“Karena tidak ada air, lahan ini sempat saya jadikan ladang, namun hasilnya kurang bagus, mungkin tanahnya hanya cocok untuk sawah. Pendapatan saya turun jauh, hanya cukup untuk memenuhi kebutuhan makan keluarga, tidak ada sisa yang bisa ditabung,” ungkap Firdaus.
Sebagian besar masyarakat di Nagari Jawi-Jawi memang lebih mengandalkan tanaman padi dari pada ladang karena hasil padi lebih banyak dari pada palawija. Dari segi produksi, Firdaus mengaku setiap kali panen, sawah miliknya bisa menghasilan 700 sukek (ukuran padi di Kabupaten Solok). Jika disetarakan dengan berat, hasilnya sekitar 1,1 ton.

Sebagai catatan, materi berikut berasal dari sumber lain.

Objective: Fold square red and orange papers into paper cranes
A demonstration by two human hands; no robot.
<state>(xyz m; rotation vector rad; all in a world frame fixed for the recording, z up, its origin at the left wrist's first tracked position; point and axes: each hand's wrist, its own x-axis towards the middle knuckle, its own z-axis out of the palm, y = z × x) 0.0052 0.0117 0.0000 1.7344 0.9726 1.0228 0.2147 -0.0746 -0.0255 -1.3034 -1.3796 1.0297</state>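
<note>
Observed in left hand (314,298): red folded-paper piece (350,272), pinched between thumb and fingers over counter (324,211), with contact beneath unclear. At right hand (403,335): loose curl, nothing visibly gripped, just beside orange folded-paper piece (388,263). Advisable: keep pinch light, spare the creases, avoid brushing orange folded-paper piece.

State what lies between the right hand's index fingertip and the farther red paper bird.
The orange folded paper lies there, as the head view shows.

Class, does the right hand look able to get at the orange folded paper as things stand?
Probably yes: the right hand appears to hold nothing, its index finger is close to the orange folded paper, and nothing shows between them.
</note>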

menurut Firdaus, dalam satu tahun, tanaman padi bisa panen 3 kali. Kalau berladang, kurang dari itu, bisa hanya 2 kali setahun, harganya pun tidak menentu. Seringkali, tiba-tiba murah, jauh merosot ke bawah.
Dengan hasil itu, Firdaus bisa menyekolahkan tiga anaknya. Beruntung tahun ini sawah sudah bisa diolah kembali. Apalagi tahun ini dirinya sedang butuh biaya besar, anaknya yang nomor dua sedang menyelesaikan kuliah di Universitas Negeri Padang (UNP). Butuh uang banyak untuk wisuda.
"Sekarang dia wisuda, butuh banyak biaya. Kita bisa pinjam dulu, tapi kalau sawah tidak ada air, orang tidak mau meminjamkan uang," ulasnya.
Firdaus menegaskan, keberadaan irigasi Banda Taluak Bawah adalah urat nadi perekonomian di Nagari Jawi-Jawi. Kini Irigasi ini sudah dibangun permanen dan kokoh. Bekas longsoran yang sebelumnya juga dibuatkan tiang beton yang lebih kuat.